Directions: Only the stretch of the listing below that runs from the line with "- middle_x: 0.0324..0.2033" through the line with "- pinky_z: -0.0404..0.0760" is to be printed, exactly and with both ends.

Given information:
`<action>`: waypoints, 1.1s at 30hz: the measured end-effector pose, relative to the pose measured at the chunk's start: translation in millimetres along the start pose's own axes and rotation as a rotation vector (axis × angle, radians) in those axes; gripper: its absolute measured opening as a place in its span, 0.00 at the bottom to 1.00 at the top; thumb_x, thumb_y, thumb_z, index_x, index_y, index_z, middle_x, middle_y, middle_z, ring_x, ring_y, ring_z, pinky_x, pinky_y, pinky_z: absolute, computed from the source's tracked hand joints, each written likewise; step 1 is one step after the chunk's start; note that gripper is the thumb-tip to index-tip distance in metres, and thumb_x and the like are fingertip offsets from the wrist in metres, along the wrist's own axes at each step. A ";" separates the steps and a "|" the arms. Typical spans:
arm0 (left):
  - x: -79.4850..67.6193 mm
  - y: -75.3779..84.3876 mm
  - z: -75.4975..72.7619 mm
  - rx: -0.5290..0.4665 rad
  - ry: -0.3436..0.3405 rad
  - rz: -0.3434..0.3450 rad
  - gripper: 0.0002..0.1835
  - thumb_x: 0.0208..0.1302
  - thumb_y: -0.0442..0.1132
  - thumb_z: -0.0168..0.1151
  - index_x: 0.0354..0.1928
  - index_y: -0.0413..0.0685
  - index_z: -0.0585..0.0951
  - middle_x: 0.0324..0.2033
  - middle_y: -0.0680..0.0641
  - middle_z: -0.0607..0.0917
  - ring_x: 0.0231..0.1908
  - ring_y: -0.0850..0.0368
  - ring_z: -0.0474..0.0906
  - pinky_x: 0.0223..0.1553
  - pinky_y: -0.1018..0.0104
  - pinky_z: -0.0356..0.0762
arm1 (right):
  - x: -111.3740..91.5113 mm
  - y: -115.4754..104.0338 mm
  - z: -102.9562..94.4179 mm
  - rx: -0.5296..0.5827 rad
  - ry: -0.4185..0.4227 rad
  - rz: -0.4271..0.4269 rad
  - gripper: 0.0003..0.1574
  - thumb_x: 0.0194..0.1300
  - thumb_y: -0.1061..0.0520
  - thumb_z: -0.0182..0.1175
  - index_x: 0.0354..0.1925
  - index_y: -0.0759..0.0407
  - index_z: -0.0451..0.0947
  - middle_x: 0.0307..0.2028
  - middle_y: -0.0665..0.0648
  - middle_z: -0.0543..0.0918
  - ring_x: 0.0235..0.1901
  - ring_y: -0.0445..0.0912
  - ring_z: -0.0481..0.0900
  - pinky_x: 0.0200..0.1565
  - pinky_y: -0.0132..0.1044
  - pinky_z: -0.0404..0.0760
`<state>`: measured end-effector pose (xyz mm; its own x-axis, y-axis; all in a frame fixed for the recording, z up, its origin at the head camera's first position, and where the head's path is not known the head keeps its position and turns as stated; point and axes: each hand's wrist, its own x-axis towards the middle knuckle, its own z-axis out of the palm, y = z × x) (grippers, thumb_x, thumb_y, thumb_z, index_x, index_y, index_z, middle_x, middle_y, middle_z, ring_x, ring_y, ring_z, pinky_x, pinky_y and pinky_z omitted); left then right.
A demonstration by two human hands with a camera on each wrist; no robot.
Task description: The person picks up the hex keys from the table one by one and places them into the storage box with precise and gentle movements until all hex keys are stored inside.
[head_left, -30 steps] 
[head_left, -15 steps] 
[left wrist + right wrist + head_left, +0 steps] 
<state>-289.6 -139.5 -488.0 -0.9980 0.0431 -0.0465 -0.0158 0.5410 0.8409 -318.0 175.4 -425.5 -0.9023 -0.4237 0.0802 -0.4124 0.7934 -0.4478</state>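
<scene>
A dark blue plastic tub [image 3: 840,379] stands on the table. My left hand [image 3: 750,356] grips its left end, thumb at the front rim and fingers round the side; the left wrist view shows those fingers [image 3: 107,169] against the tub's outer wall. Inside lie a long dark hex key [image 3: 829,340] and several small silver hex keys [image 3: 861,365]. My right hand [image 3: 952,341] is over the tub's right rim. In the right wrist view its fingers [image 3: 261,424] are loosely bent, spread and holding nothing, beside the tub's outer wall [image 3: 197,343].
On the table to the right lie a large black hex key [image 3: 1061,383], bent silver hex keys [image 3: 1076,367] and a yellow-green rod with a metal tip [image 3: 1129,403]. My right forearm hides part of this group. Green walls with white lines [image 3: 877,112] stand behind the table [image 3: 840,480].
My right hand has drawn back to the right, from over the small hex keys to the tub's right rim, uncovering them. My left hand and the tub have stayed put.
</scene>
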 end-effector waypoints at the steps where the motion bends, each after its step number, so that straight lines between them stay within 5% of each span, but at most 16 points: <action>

Result:
  - middle_x: 0.0324..0.2033
  - middle_y: -0.0680..0.0641
  - middle_z: -0.0607..0.0917
  - ring_x: 0.0231..0.1908
  - ring_y: -0.0850..0.0368
  - ring_z: -0.0474..0.0906
  - pinky_x: 0.0223..0.1553
  - pinky_y: -0.1018..0.0104
  - pinky_z: -0.0356..0.0762
arm1 (right):
  - x: -111.3740..91.5113 mm
  - y: -115.4754..104.0338 mm
  - z: -102.9562..94.4179 mm
  - rx: -0.5296..0.5827 rad
  - ry: -0.4185..0.4227 rad
  - rz: -0.4271..0.4269 rad
  - gripper: 0.0003..0.1574
  - thumb_x: 0.0194..0.1300
  - thumb_y: -0.1061..0.0520
  - thumb_z: -0.0182..0.1175
  - index_x: 0.0354..0.1925
  - index_y: -0.0759..0.0407
  - index_z: -0.0451..0.0947
  - middle_x: 0.0307..0.2028
  - middle_y: -0.0665..0.0648
  - middle_z: -0.0543..0.0918
  - ring_x: 0.0235..0.1901
  - ring_y: -0.0445..0.0912
  - ring_z: -0.0481..0.0900
  - pinky_x: 0.0200..0.1565
  - pinky_y: -0.0132..0.1044
  - pinky_z: -0.0404..0.0760

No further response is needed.